Musing_Words like a BMW, Pt III

Words with Precision

James needs precision. These are his words, and never have they been more accurate than in our ongoing marital “discussions.” Think of car engine performance of BMW or Mercedes – or wheels, guitar strings, music equipment – the value is in reliable, uncompromising response.

Unfortunately, the volatile spoken word is anything but tidy, sequential or flawless in response for one who is spontaneous, circular, a lover of imagery and metaphor. I often jump right into the middle of a story or discussion and commence to mashing about or spiraling out. This works beautifully in drafting a story once we get the hang of it, but not so much in aural tradition, wherein there is a beginning, a middle, and an end. Oh dang. My stories never come out that way on the first run!

My husband wants reliability in decision making. Can’t we get rid of the guess work? “Why do you hone words with the precision you do, finding the exact meaning on the page for others—for everyone else and yet with me, you are confusing, and abstract? I can’t pin you down, I don’t know what you want.”

For any man with a logical engineer mind, being married to a disjointed external processor, spiral from the middle, or any damn place, sort of gal is a cross to bear. And mine is a “get it done” guy. How many times have I thought we were still in the idea stage and he thinks we have decided and has already progressed to the action phase. We didn’t decide! And we jockey back and forth. Or, I think we have come to a solid conclusion and he’s still deliberating necessary details… for days. We still don’t have a plan for painting, or travel, or the wedding, or… The final decision just sort of hangs out there and because he is a precision planner, the pointer is aimed squarely at me for the lack of a plan.

“I didn’t say that,” comes his frustrated retort while we’re arguing and I’m trying to carefully repeat back to him what I am hearing, trying to understand. “Why do you change the meanings of what I say?” he asks. Active listening is the fancy term therapists use for this car crash session for concrete thinkers. “What I hear you saying…” I gently say.
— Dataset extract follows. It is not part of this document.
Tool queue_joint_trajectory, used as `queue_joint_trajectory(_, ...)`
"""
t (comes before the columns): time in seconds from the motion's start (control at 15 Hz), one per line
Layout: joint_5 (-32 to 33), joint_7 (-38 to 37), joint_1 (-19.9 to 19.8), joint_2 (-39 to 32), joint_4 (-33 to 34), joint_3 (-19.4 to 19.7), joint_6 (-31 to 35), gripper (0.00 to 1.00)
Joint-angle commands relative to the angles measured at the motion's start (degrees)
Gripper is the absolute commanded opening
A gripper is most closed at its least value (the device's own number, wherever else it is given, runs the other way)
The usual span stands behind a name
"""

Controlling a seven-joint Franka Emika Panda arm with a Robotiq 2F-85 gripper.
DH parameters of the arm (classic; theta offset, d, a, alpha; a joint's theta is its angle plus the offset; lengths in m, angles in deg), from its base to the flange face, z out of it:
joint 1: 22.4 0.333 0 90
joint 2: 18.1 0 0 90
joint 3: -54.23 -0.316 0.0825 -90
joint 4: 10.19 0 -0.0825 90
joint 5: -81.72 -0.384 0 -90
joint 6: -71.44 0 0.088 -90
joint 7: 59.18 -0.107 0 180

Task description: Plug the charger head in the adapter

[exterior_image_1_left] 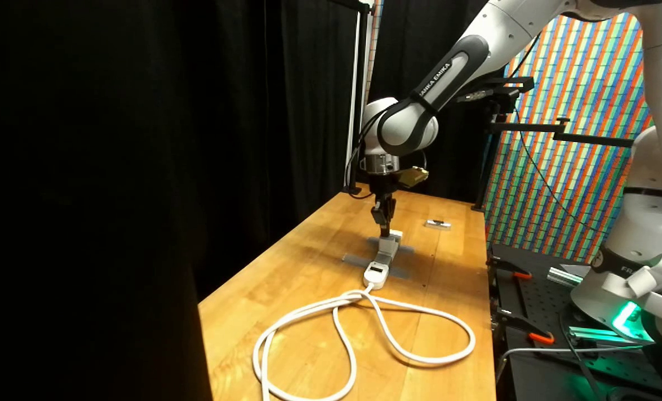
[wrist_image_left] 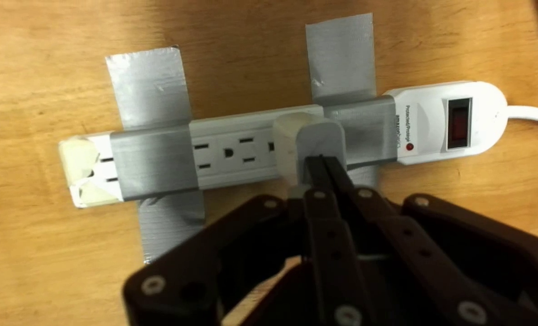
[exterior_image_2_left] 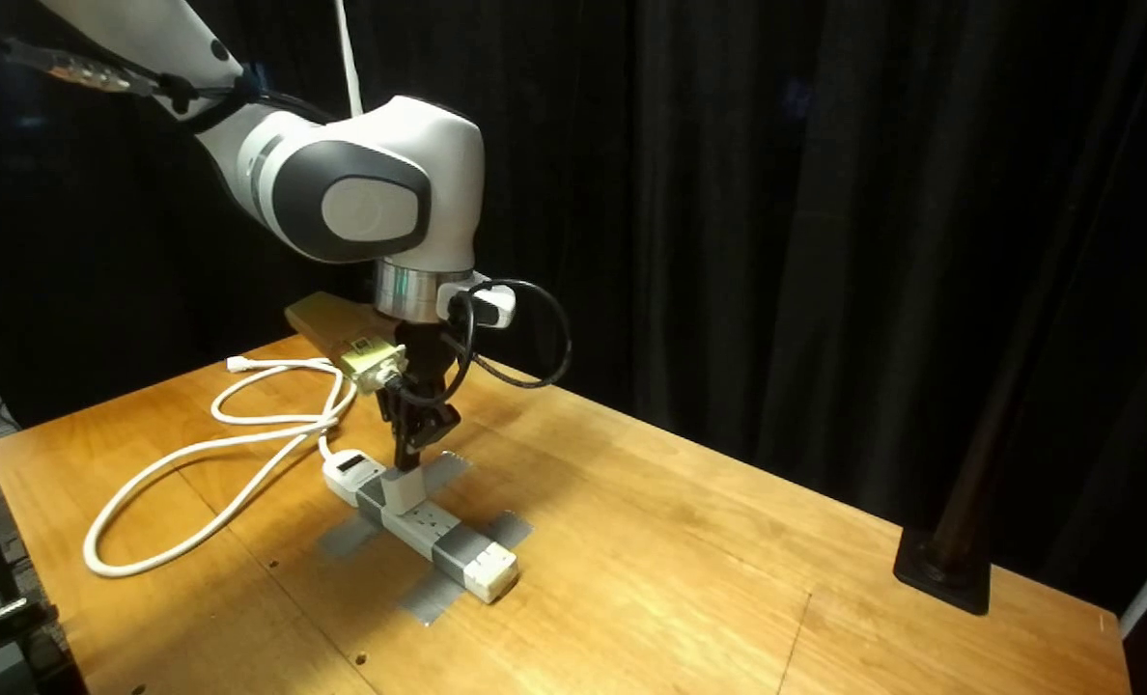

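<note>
The charger head (wrist_image_left: 321, 133), a small white block, stands upright on the adapter at the socket nearest its switch end. It also shows in an exterior view (exterior_image_2_left: 403, 492). Whether its prongs are fully in is hidden. The adapter (wrist_image_left: 235, 156) is a white socket strip lying on the table, and it shows in both exterior views (exterior_image_1_left: 375, 275) (exterior_image_2_left: 421, 527). My gripper (wrist_image_left: 322, 159) is shut, its two fingertips together, pointing down. The tips are at the top face of the charger head, touching or just above it, with nothing between them. The gripper shows in both exterior views (exterior_image_1_left: 385, 231) (exterior_image_2_left: 406, 463).
Grey tape (wrist_image_left: 153, 163) crosses the adapter in two places and fixes it to the wooden table (exterior_image_2_left: 651, 598). The thick white cable (exterior_image_1_left: 426, 359) lies in loops beyond the switch end. A small flat item (exterior_image_1_left: 438, 224) and a black post base (exterior_image_2_left: 942, 571) are also on the table.
</note>
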Motion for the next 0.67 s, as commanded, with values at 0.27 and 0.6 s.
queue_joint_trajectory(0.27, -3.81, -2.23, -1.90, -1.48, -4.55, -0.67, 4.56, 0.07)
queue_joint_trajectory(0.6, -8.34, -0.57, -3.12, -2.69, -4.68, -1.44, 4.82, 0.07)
“NO.” He repeats his original phrase again verbatim, thinking that with repetition, his meaning will finally become clear.

Hmm. In the journaling of this, I discover James nailed something down in his request for precision… I don’t know exactly what, or if I can deliver, but I’ll sit with this, spin it around, and mull it over. I’ll write to find the words I want. I need the time to process without criticism, a luxury not afforded in real time dialog. I don’t have control over what the other is hearing or thinking or how he will interpret.

Though I am given more time and space on the page than in spoken conversation to choose carefully, edit and revise, I eventually have to relinquish and lose control of what I originally intended. What I release to you in print is no longer mine; it is now yours. Hopefully ours.

My only saving grace is that I can write about it and bring order, test for truth,  bring insight or meaning…and maybe bend the outcome just every so slightly in my favor.